Internally, libdispatch is built on a system call named "kevent" (part of FreeBSD, first introduced in 4.1, meaning it was introduced in 2000). This system call will block while waiting for an event.
When a system call blocks, it is subject to a signal interrupting it, in which case you need to check for the EINTR error condition to restart the system call manually, unless you have SA_RESTART set on your signal handler /and/ your system call is one of a small set of "standard I/O" calls (note: kevent is not on this list[1]).
Unfortunately, looking at libdispatch's source code, one will note that none of the usages of kevent() are correctly handling EINTR. I noticed this, for the record, while debugging the "dispatch_assume_zero(k_err)" that I had determined was being hit while running some (buggy) code of mine inside of libdispatch (it checks for EBADF, and that's it).
tl;dr signals are insidious and libdispatch didn't care ;P
Epoll is limited to file descriptors. Kqueue also supports waiting on process events (process exit, process fork, process exec, etc), on filesystem events, and a bunch of other things. Epoll also does not support batch updates and requires multiple system calls to apply updates for multiple file descriptors, while kqueue supports batch updating and polling in a single system call. All in all kqueue is just superior to epoll. See also http://pod.tst.eu/http://cvs.schmorp.de/libev/ev.pod for various ways in which epoll is broken (search for "The epoll mechanism deserves honorable mention as the most misdesigned of the more advanced event mechanisms")
Not to mention that kevent contain the number of bytes to be read, or the number of connections to accept, which can avoid you a system call that returns EAGAIN in a non-blocking socket.
Plan9 was a project that intended to be more Unix than Unix.
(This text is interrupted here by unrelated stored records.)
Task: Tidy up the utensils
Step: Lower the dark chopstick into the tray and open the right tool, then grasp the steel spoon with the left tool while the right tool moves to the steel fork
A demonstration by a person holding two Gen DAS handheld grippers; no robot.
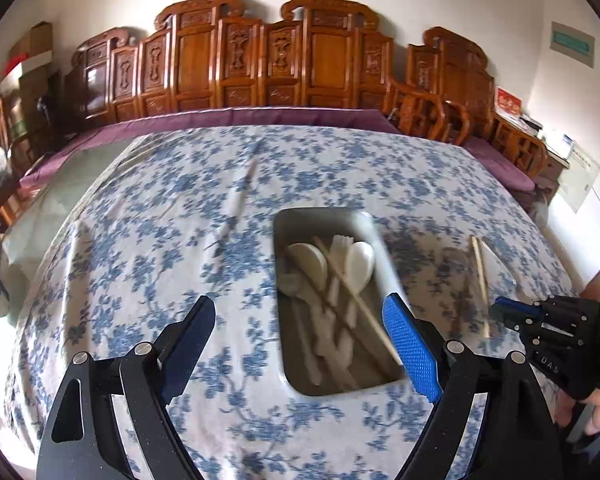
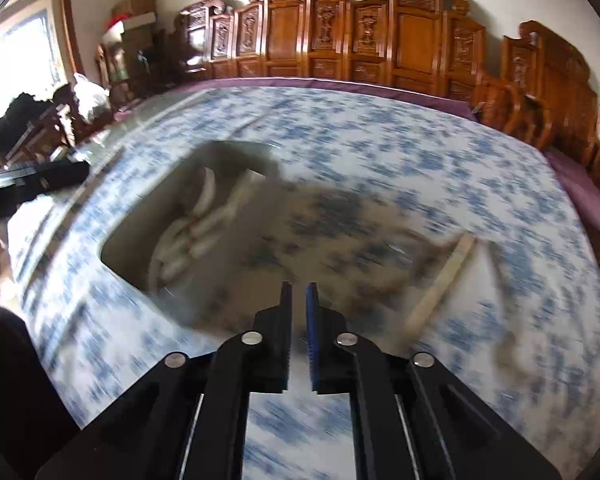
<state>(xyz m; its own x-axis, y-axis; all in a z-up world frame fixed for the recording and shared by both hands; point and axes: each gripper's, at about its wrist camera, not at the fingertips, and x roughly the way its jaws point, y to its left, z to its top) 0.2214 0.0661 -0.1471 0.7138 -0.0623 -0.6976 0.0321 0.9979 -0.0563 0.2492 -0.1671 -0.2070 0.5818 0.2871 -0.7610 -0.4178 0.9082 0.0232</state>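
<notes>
Left wrist | left claw (image 1: 300,316) released | right claw (image 2: 299,292) slightly parted, empty | rectangular metal tray (image 1: 286,360)

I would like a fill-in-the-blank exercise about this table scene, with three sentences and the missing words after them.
1. The white spoons and the fork lie inside a metal ____.
2. The tablecloth has a flower pattern in the colour ____.
3. The left gripper holds its two fingers wide ____, with nothing between them.

Missing words: tray; blue; open
</notes>
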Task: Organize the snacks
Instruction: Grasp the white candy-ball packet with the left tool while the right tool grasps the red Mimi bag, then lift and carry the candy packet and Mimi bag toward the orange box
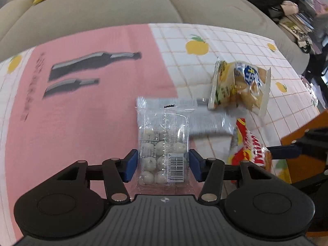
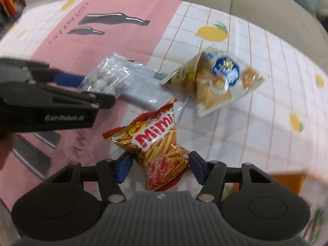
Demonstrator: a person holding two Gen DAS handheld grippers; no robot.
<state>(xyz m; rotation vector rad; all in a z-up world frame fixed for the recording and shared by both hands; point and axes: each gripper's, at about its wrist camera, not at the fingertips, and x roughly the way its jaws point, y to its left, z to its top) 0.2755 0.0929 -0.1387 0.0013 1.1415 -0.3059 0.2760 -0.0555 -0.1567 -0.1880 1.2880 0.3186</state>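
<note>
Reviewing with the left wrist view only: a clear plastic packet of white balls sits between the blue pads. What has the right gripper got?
Observer: The right gripper has a red foil bag of stick snacks between its pads, both touching, and the bag is squeezed narrow there.
Operator: Which part of the bag is gripped?
Observer: The lower half. The end lettered "Mimi" sticks out beyond the fingertips.
Operator: Does it overlap my packet?
Observer: No, the clear plastic packet sits apart, to the bag's upper left.
</note>
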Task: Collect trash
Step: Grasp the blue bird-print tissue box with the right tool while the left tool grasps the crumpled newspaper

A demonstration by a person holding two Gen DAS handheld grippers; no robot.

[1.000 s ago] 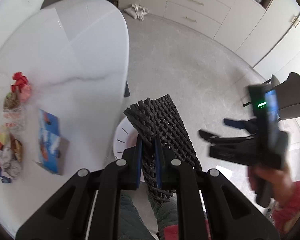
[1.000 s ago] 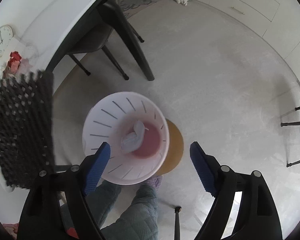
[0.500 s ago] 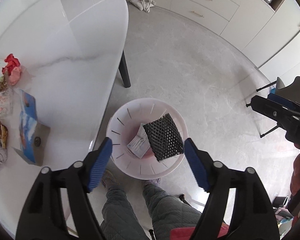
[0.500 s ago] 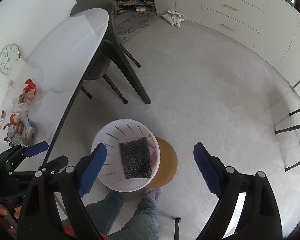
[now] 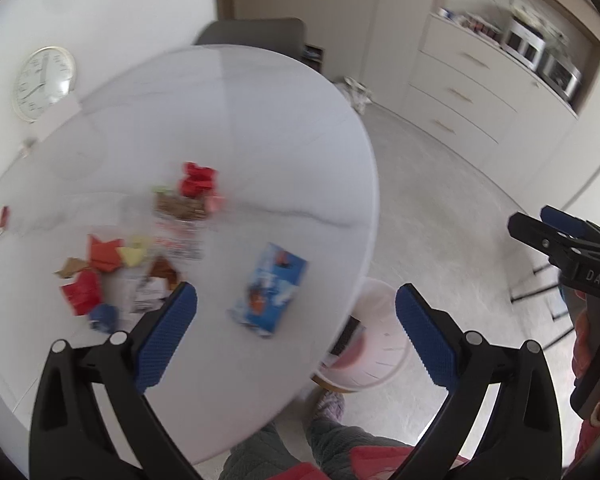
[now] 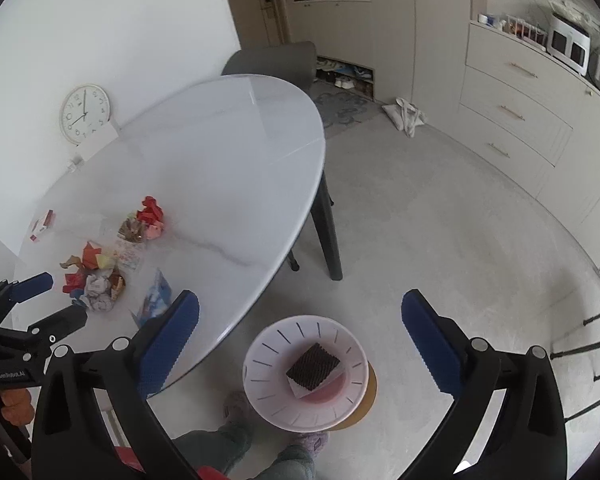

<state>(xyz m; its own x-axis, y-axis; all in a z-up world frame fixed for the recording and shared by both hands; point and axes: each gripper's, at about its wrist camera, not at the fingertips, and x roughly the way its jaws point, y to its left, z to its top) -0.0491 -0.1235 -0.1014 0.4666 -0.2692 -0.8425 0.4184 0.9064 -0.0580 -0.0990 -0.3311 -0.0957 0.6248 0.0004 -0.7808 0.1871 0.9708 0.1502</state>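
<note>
The white slotted bin [image 6: 256, 360] stands on the floor by the table edge, with a black mesh sheet [image 6: 314, 366] lying on paper inside it. On the white table [image 6: 220, 168] lie a heap of crumpled wrappers [image 6: 94, 276], a red scrap [image 6: 151, 209] and a blue packet [image 5: 270, 290]. My left gripper [image 5: 294, 300] hovers above the table near the blue packet, its jaws opening with nothing between them. My right gripper [image 6: 300, 304] hangs high over the bin, its jaws opening too and empty. Each gripper shows in the other's view: left gripper [image 6: 62, 300], right gripper [image 5: 536, 224].
A small red-and-white box [image 6: 42, 226] sits near the table's far left. A wall clock [image 6: 85, 114] leans behind the table and a grey chair [image 6: 272, 60] stands at its far end. The person's legs and slippers [image 6: 236, 408] are beside the bin. Cabinets [image 6: 512, 112] line the right.
The left gripper opened and the black mesh sheet fell into the bin. Both grippers then rose and tipped up, bringing the tabletop and its wrappers into view. The right jaws widened.
</note>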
For example, when Unix says "Everything is a file... except sockets, windows, etc." Plan9 says "no really, everything is a file." Here is a list of things that are not in Plan9 http://c2.com/cgi/wiki?WhatIsNotInPlanNine Oh, and did I mention Pike was one of the original leaders of the Plan9 project?
Ultimately, today's UNIX is not that far from this ideal. In Linux, you can make pretty much everything be an fd: signals can be delivered over a descriptor (signalfd(2)), filesystem change notifications can be delivered over a descriptor (inotify(7)), and so on. Everything ends up being something you can pass to select (or a variant), and so you don't really need to handle the different concepts in different ways: a modern Linux application reads from a bunch of fds and takes action based on what it receives.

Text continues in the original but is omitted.